Prometheus Operator monitoring Kubernetes
1. Prometheus basic architecture
Prometheus is a complete open source monitoring solution, covering data collection, query, alarm, show the whole monitoring process, below is Prometheus architecture diagram :
The official document: https://prometheus.io/docs/introduction/overview/
2. Component Description
Prometheus ecosystem of a plurality of components. Many of these components are optional
- Promethus server
Must be installed, it is essentially a sequence database, is responsible for data pull , storage, analysis, provide PromQL support query language;
- Push Gateway
Non-Required to support temporary Job active push index of intermediate gateway
- exporters
Deployed in the client's agent, such as node_exporte, mysql_exporter etc.
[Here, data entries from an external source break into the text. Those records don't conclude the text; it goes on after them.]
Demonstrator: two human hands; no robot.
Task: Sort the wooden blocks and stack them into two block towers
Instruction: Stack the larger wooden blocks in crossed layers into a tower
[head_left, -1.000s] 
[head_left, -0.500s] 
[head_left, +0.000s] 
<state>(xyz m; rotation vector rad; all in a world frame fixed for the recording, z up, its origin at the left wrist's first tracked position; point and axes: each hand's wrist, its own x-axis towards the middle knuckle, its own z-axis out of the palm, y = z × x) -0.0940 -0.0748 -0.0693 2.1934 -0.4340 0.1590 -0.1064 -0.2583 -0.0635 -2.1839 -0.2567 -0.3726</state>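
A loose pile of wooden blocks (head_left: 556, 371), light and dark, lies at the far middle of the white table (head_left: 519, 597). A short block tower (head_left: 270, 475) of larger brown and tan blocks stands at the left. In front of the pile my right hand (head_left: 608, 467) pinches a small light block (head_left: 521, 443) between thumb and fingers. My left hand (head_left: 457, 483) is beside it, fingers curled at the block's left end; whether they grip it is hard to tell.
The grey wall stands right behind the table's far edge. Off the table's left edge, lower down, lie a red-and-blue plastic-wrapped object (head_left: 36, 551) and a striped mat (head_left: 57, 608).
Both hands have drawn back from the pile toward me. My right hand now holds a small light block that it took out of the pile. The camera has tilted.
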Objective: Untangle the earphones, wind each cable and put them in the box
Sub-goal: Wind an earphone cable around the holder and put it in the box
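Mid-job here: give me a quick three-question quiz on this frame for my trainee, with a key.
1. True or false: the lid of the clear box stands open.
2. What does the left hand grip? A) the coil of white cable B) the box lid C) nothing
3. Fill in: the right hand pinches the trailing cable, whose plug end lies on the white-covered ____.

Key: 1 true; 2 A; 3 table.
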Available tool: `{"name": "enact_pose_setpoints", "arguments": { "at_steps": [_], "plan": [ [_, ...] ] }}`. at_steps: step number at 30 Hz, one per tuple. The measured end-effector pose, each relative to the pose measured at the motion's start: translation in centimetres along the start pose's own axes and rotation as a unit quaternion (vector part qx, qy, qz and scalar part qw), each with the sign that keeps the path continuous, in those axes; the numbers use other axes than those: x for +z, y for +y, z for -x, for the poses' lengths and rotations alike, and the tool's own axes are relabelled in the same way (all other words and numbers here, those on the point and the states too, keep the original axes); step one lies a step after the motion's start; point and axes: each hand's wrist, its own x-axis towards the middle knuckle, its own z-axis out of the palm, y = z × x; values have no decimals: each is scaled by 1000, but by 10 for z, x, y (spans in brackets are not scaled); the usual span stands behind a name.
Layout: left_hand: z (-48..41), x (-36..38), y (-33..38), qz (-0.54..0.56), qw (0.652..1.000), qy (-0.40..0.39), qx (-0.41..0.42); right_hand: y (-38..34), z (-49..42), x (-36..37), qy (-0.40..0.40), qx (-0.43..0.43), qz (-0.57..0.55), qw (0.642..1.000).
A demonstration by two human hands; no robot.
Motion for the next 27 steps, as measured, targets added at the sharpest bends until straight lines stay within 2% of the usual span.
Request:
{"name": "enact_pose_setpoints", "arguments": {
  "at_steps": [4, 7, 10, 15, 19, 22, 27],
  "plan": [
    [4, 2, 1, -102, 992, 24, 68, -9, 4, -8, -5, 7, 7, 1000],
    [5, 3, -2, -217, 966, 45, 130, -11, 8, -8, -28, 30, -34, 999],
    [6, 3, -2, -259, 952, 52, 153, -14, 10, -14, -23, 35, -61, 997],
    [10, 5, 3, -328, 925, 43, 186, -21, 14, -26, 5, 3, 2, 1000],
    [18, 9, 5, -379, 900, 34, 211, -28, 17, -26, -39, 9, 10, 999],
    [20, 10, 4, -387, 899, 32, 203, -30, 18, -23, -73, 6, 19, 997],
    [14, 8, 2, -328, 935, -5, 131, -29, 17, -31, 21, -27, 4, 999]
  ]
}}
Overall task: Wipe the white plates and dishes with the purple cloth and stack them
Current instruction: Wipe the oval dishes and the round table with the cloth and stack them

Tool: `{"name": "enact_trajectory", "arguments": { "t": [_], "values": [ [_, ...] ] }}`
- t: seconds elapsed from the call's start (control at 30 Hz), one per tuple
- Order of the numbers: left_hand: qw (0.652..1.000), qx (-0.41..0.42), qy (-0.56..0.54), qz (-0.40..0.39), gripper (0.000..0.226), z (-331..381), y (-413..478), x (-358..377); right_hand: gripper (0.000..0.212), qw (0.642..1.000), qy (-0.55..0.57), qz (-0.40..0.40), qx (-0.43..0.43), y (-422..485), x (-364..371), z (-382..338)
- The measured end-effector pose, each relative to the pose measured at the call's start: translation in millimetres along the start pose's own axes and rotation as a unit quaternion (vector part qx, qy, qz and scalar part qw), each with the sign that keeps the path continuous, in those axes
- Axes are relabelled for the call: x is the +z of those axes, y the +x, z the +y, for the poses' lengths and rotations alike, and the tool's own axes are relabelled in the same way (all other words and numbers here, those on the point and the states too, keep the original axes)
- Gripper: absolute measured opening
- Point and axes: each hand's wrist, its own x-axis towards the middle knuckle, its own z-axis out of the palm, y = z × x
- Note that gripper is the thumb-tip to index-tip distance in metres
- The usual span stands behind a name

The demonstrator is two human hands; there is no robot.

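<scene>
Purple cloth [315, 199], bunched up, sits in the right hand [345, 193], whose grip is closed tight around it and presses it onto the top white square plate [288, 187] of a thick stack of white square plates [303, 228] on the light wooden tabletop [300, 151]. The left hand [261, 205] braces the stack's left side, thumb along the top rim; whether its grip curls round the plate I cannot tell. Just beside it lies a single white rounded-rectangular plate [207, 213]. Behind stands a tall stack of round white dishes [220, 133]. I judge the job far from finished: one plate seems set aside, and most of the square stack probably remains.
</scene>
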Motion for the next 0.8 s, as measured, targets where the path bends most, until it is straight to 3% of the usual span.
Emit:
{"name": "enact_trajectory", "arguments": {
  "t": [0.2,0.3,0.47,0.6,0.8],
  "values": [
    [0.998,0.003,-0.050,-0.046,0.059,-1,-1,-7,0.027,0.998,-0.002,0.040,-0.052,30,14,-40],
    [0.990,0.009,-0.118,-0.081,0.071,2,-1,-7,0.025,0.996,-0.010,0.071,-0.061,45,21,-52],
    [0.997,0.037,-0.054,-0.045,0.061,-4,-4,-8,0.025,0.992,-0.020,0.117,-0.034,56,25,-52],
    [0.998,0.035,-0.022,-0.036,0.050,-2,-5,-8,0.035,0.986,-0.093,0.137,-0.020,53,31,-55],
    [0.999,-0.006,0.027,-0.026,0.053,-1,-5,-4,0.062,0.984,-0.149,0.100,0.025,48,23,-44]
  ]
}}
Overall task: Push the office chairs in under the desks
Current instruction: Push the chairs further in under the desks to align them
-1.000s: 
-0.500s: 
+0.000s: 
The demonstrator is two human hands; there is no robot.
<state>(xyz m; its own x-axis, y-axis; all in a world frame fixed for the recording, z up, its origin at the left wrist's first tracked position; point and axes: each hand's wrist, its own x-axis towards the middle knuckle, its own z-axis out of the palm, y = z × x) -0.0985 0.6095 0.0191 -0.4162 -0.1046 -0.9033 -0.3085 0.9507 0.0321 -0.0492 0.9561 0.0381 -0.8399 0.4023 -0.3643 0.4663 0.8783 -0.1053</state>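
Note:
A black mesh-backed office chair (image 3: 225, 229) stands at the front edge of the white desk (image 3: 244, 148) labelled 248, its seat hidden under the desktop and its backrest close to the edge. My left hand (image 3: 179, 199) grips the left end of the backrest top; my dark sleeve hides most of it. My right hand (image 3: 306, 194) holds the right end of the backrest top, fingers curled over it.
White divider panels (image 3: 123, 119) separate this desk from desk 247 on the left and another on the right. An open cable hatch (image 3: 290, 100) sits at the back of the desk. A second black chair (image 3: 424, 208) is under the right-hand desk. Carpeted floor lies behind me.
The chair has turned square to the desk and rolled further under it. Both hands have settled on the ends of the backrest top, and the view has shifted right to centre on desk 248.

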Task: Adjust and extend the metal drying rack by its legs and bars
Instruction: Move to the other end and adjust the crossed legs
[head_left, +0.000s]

Information provided by the monitoring component of the HTTP interface is called the exporter , the current Internet company most commonly used components are exporter can be used directly, such as Varnish , Haproxy , Nginx , MySQL , Linux system information ( including disk, memory, the CPU , network, etc. ) ; as: https://prometheus.io/docs/instrumenting/exporters/
- alertmanager
Used for alarm, Promethus Server through analysis, send an alert to the departure alertmanager components, alertmanager components through its own rules to send notification , ( e-mail, or webhook)
3. Prometheus-Operator
Prometheus-Operator architecture diagram:
The figure is Prometheus-Operator architecture diagram provided by the official, which the Operator is the core part, as a controller, he would go to create Prometheus , a ServiceMonitor , AlertManager and PrometheusRule4 a CRD resource object, and then constantly monitors and maintains these 4 months state resource object.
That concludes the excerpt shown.